(Dataset excerpt Opens)

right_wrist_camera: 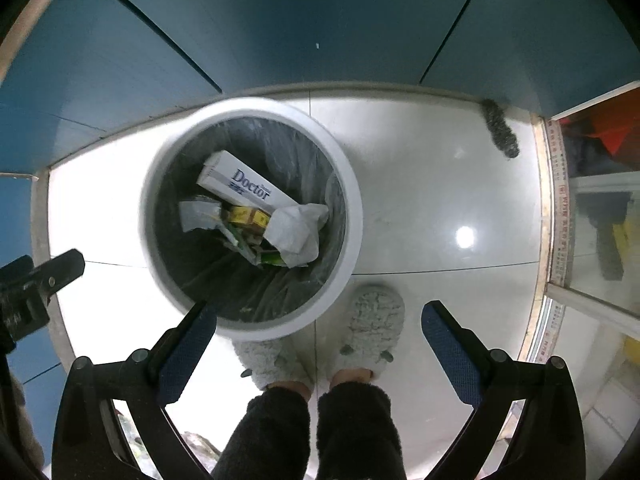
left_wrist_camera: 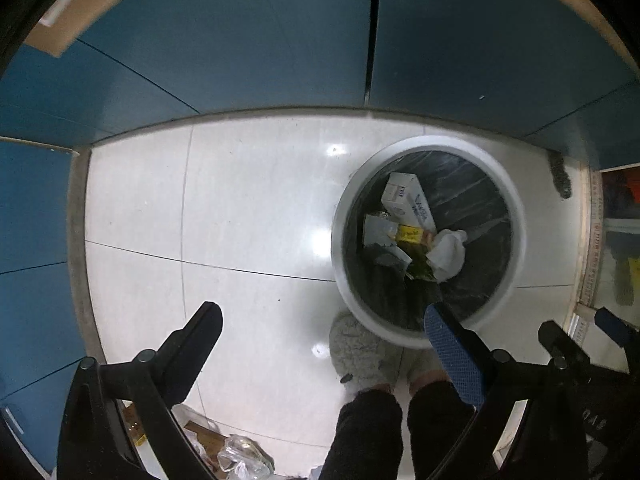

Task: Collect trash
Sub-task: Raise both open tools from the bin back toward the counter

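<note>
One white round bin (right_wrist_camera: 256,328), black-lined, is seen on the pale tiled floor (left_wrist_camera: 240,200). Inside are counted: one white "Doctor" box (right_wrist_camera: 248,188) at 12 o'clock, one yellow pack (right_wrist_camera: 246,216) at centre, one crumpled white tissue (right_wrist_camera: 298,232) at 3 o'clock, one grey wrapper (right_wrist_camera: 198,214) at 9 o'clock. Left gripper (left_wrist_camera: 320,320) and right gripper (right_wrist_camera: 316,316) are spread wide, nothing grasped. Two fluffy slippers (right_wrist_camera: 372,320) are noted at 6 o'clock of the bin.

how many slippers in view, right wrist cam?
2. The left slipper sits partly under the bin rim, so it is partly hidden; the right slipper is beside it, just right of the bin.
</note>
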`<action>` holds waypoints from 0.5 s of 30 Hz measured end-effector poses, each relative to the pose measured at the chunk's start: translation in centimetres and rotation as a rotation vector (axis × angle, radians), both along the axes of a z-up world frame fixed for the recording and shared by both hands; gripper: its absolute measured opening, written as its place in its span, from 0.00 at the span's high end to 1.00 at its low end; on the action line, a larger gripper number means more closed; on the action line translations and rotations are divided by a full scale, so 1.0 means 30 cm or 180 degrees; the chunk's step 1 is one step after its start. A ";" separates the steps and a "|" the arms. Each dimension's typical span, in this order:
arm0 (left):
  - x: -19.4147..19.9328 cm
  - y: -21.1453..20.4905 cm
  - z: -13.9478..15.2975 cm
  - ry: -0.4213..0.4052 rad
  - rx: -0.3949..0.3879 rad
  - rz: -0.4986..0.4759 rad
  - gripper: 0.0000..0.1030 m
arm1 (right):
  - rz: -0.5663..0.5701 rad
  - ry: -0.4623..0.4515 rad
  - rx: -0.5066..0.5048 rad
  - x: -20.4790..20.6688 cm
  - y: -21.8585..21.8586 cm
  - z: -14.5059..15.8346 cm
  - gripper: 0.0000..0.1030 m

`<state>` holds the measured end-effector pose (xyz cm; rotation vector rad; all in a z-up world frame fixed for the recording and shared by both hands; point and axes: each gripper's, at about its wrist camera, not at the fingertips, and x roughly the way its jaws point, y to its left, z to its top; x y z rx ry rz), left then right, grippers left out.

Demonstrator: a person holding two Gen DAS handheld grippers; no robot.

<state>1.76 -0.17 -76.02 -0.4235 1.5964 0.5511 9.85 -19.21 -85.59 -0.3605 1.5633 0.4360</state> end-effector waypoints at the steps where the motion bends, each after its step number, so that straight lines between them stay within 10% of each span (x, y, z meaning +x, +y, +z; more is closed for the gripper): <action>1: -0.010 -0.005 0.058 -0.0024 0.0006 0.0002 0.00 | -0.0001 -0.0017 0.0006 -0.003 -0.004 0.029 0.00; 15: -0.054 -0.085 0.847 -0.0486 0.0085 -0.0092 0.00 | 0.0050 -0.0292 0.0217 -0.094 -0.076 0.895 0.00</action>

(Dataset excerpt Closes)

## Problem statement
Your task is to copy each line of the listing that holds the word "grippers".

## Task answer
`<state>` holds the measured end-effector pose (xyz cm; rotation vector rad; all in a z-up world frame fixed for the recording and shared by both hands; point and axes: each gripper's, at about its wrist camera, not at the fingertips, and x roughly the way its jaws point, y to its left, z to its top; x y z rx ry rz), left then right, grippers left out.
Demonstrator: a person holding two Gen DAS handheld grippers; no robot.

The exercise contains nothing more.